A recent study revealed a dearth of African-American HIV/AIDS researchers and connected the shortage to historical and social factors that keep potential researchers from entering the field, Medical News Today reports.

African Americans currently make up 49 percent of new HIV cases in the United States, and nearly 500,000 are HIV positive.

According to the article, barriers stand in the way. Within the medical and science fields, African Americans are rarely exposed to mentoring, research training and the ways in which research teams form and work together. On an individual level, African-American students lack role models, which might lead to negative thoughts about their ability to excel in the career.
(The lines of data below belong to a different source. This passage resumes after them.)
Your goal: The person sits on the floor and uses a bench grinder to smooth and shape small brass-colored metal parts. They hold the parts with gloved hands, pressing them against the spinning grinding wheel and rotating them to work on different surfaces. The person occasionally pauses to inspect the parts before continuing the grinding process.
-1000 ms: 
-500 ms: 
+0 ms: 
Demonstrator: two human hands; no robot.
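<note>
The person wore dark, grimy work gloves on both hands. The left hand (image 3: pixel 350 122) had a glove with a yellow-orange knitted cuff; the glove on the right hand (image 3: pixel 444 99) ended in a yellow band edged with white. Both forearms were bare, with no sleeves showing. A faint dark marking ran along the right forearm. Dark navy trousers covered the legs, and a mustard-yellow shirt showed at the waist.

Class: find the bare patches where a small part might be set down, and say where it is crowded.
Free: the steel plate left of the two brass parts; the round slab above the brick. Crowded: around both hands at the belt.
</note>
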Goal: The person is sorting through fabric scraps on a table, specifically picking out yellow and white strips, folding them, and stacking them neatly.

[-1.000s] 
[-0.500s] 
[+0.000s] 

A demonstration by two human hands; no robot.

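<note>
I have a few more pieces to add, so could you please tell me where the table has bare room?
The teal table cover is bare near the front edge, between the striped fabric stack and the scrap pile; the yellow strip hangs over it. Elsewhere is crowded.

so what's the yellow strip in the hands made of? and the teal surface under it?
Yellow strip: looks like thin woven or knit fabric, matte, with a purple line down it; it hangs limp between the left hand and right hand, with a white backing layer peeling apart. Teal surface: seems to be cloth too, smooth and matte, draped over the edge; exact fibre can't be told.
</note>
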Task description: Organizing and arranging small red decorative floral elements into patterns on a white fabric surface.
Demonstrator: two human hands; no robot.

The best way to break down these barriers is to make individuals a part of the solution and not the problem, said lead author Gail Wyatt, MD, a professor of psychiatry and biobehavioral sciences at the Semel Institute for Neuroscience and Human Behavior at University of California in Los Angeles. “We need African-American experts who are at the forefront of HIV/AIDS prevention,” Wyatt added.

The authors of the study recommend steps that universities, other institutions of higher learning and private and government funders of research and training can take to increase the amount of African-American HIV/AIDS researchers.

For example, they could provide mentors for graduate students and professional training programs, as well as invest in research that encourages collaborations with traditionally African-American and minority-serving institutions. “HIV/AIDS research conducted by highly trained African Americans should be the norm and not the exception,” stated the authors of the study.